Task> Give the count of lines in the data that include the string "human", with no added remarks.

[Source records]
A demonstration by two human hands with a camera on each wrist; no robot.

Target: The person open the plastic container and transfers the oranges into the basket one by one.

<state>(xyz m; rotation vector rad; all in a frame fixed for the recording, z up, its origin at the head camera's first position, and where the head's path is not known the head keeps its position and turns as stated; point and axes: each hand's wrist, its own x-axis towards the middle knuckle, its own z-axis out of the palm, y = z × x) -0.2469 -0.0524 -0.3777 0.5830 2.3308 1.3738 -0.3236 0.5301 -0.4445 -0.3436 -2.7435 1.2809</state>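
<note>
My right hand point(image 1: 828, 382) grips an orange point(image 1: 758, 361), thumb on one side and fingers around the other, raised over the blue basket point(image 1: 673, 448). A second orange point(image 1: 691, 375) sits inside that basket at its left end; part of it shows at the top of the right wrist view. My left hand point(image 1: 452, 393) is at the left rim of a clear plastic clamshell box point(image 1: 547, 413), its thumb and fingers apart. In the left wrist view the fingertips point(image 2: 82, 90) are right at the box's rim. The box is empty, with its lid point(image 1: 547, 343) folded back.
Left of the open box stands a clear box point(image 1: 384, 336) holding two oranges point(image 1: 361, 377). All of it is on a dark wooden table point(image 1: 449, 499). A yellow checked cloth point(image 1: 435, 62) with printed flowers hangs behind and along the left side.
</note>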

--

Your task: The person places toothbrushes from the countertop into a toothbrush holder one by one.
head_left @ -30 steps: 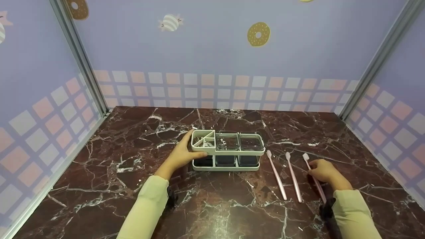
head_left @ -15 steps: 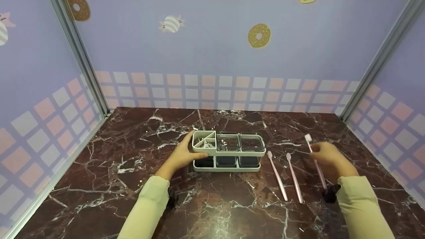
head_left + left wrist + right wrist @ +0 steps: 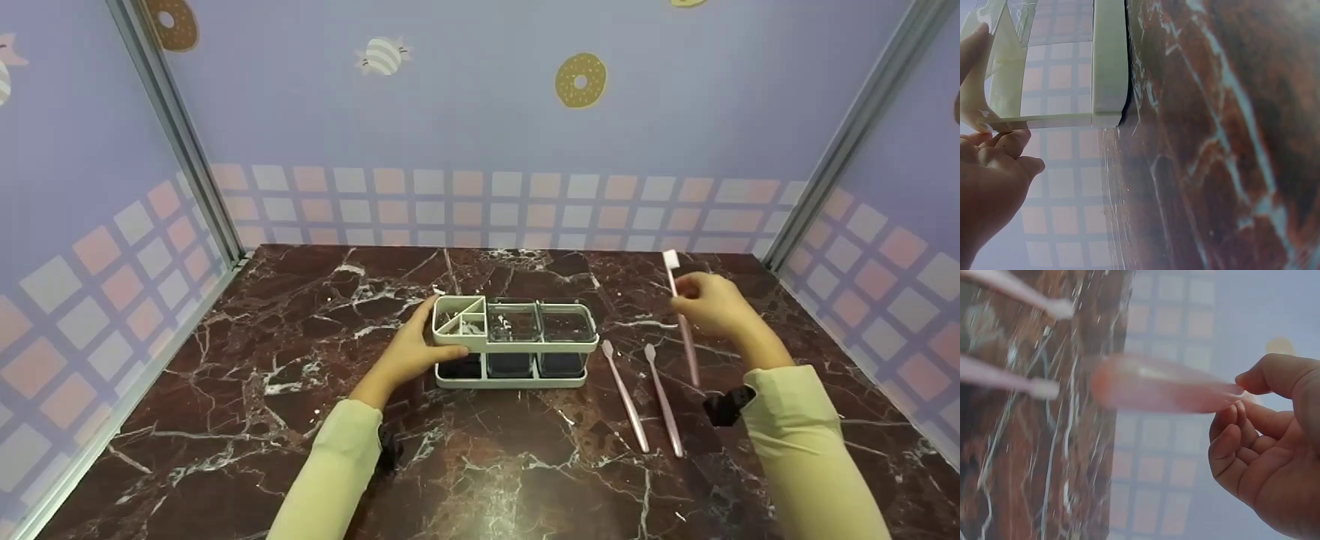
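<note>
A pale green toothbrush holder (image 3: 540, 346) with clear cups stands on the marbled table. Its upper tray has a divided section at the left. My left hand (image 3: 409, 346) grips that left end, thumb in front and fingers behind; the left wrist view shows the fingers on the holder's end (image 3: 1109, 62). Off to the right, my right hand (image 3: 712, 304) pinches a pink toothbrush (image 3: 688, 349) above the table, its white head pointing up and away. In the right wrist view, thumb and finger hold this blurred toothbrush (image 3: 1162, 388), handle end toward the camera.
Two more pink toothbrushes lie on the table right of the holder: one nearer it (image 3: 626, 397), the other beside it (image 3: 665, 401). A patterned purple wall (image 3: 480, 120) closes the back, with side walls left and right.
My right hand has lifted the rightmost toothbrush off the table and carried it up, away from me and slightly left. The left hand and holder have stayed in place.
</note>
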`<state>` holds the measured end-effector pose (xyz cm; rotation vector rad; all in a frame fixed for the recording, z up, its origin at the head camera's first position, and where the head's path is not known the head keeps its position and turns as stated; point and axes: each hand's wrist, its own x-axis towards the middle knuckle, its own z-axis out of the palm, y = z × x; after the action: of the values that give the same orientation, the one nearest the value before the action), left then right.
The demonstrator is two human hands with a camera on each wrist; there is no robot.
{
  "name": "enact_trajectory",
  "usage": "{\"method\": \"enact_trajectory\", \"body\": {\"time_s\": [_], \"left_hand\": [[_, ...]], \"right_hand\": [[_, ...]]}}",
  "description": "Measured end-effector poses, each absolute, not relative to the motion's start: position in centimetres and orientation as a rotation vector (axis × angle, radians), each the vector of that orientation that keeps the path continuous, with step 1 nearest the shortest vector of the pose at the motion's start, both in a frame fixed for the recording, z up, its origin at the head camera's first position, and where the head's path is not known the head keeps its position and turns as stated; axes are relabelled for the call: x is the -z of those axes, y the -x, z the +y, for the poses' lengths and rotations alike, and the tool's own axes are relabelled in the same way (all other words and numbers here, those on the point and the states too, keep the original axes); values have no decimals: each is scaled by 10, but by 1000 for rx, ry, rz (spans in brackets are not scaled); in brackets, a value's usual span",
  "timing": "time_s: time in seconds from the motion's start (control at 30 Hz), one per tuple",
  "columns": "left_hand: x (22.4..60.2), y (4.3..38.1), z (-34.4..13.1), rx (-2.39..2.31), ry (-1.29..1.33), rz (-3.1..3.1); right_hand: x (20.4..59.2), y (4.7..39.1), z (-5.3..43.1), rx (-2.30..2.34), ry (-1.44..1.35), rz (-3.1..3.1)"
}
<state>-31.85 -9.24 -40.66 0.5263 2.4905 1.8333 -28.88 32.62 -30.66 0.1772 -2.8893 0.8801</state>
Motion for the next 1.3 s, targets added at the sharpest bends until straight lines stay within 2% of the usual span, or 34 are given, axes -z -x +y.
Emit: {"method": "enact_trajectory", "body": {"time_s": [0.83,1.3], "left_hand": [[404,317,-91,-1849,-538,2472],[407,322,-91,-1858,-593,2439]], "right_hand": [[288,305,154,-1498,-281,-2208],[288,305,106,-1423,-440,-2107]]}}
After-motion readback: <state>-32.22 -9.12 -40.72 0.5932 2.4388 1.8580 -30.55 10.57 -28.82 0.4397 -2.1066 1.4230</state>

Output for this exercise> 2